Quelques jours avant d’écrire cet article, j’ai le souvenir d’avoir dit à un de mes meilleurs amis, ancien ministre, que si l’ordre n’était pas rétabli dans un délai raisonnable, les Français ne tarderaient pas à réclamer un sauveur, un homme ou une femme providentielle capable de rétablir l’ordre, avec le risque, comme au Brésil, en Turquie, en Italie, d’en payer le prix avec des restrictions de libertés et la fin de la démocratie à la française. Il m’avait dit : Tu exagères ».
J’exagérais sans doute un peu, mais j’avais, dans mon article du 27 janvier 2019, suivi mon idée et écrit que « les Français, dans leur ensemble, souhaitent que le chef de l’État ait une certaine autorité….mais pas trop. « Déjà Napoléon perçait sous Bonaparte « , écrivait Victor Hugo. La crainte a souvent été exprimée de voir ce jeune homme, grisé par tant de pouvoirs, balayer les contre-pouvoirs au nom de l’efficacité. Nouveau venu en politique, Emmanuel Macron, avec son regard bleu, ambitieux, sans affects, sûr de lui, est un séducteur qui séduit plus qu’il n’aime. Il n’avait pas l’intention d’être un « président normal ». À trop refermer les grilles du palais, il s’est isolé. »
L’article 16 de la Constitution permet au président de la République agissant sous sa seule signature de cumuler l’intégralité des pouvoirs législatif et exécutif, et cela sans pouvoir faire l’objet d’aucun contrôle. Les conditions requises pour mettre en place ce régime d’exception sont certes destinées à éviter les risques d’abus ( » menace grave et immédiate sur les institutions de la République, sur l’intégrité du territoire ou l’exécution de nos engagements internationaux, interruption du fonctionnement régulier des pouvoirs publics constitutionnels. » Avec un président attaché à la démocratie, respectueux de l’esprit des institutions, le risque est relativement limité. Avec un président autoritaire tenter, pour sauver sa présidence, d’opter pour un régime antilibéral ou illibéral, comme en Hongrie et en Pologne, où dans la Russie de Poutine et la Turquie d’Erdogan, le risque existe. Un risque que ni le Parlement, ni le Conseil constitutionnel, ni les institutions judiciaires ne seraient en mesure d’endiguer.

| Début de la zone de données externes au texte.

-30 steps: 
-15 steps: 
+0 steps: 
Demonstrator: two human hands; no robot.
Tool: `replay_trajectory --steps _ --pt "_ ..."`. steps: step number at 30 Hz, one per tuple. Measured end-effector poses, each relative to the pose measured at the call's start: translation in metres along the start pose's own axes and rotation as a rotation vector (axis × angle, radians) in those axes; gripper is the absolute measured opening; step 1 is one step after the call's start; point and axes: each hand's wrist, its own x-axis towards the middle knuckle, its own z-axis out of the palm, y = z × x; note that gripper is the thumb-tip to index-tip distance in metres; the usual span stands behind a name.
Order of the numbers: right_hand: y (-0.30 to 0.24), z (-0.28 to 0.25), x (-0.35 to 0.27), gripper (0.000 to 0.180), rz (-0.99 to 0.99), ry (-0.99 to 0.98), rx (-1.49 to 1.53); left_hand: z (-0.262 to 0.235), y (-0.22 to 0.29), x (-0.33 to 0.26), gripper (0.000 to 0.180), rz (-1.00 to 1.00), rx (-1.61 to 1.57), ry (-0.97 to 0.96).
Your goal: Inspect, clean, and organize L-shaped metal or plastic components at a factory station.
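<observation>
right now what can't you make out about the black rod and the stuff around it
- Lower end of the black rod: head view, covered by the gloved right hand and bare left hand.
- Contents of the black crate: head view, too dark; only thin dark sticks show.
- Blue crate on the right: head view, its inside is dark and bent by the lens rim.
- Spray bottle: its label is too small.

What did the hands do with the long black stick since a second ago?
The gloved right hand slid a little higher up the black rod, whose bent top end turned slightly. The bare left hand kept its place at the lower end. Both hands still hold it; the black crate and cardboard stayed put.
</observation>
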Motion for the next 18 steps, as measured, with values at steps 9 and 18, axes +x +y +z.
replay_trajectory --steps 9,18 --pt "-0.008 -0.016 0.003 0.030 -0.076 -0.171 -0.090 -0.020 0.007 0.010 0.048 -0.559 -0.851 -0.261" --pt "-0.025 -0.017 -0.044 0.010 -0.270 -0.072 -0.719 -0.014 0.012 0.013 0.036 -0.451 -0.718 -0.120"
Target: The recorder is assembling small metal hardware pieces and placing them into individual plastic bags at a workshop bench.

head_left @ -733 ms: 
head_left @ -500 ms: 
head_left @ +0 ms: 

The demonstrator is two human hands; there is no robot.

Le conseil de Catherine de Médicis a fait ses preuves. Le temps apporte souvent la solution. Il ne faut cependant pas en abuser. Il arrive que le temps presse. Michel Serres, qui nous manque tant aujourd’hui, interrogé à la fin de l’année 2018, par Lionel Laparade, journaliste à la Dépêche, avait exprimé ses craintes en ces termes, peu de temps avant son décès en juin 2019 : « La sortie de crise aura fatalement lieu dans des circonstances que je ne vois pas et que, d’ailleurs, tout le monde ignore. » Je pense que le retour à l’ancien monde, à la reconstitution du modèle gauche droite, est impossible. Ce serait déjà fait. Sur l’autre sortie de crise, la tentation totalitaire, le philosophe pense que « c’est la pire des solutions. Macron est extrêmement fragile, parce qu’il est cerné par l’extrême gauche et l’extrême droite. Et l’histoire du XXe siècle a montré que les pires régimes se sont toujours construits sur une sorte de liaison secrète et explosive entre les deux extrêmes : le national-socialisme d’Hitler fut l’alliance de la dictature et du prolétariat ».
Si le président de la République continue à suivre à la lettre, le conseil de Catherine de Médicis, la situation en France pourrait devenir incontrôlable et se transformer en crise de régime.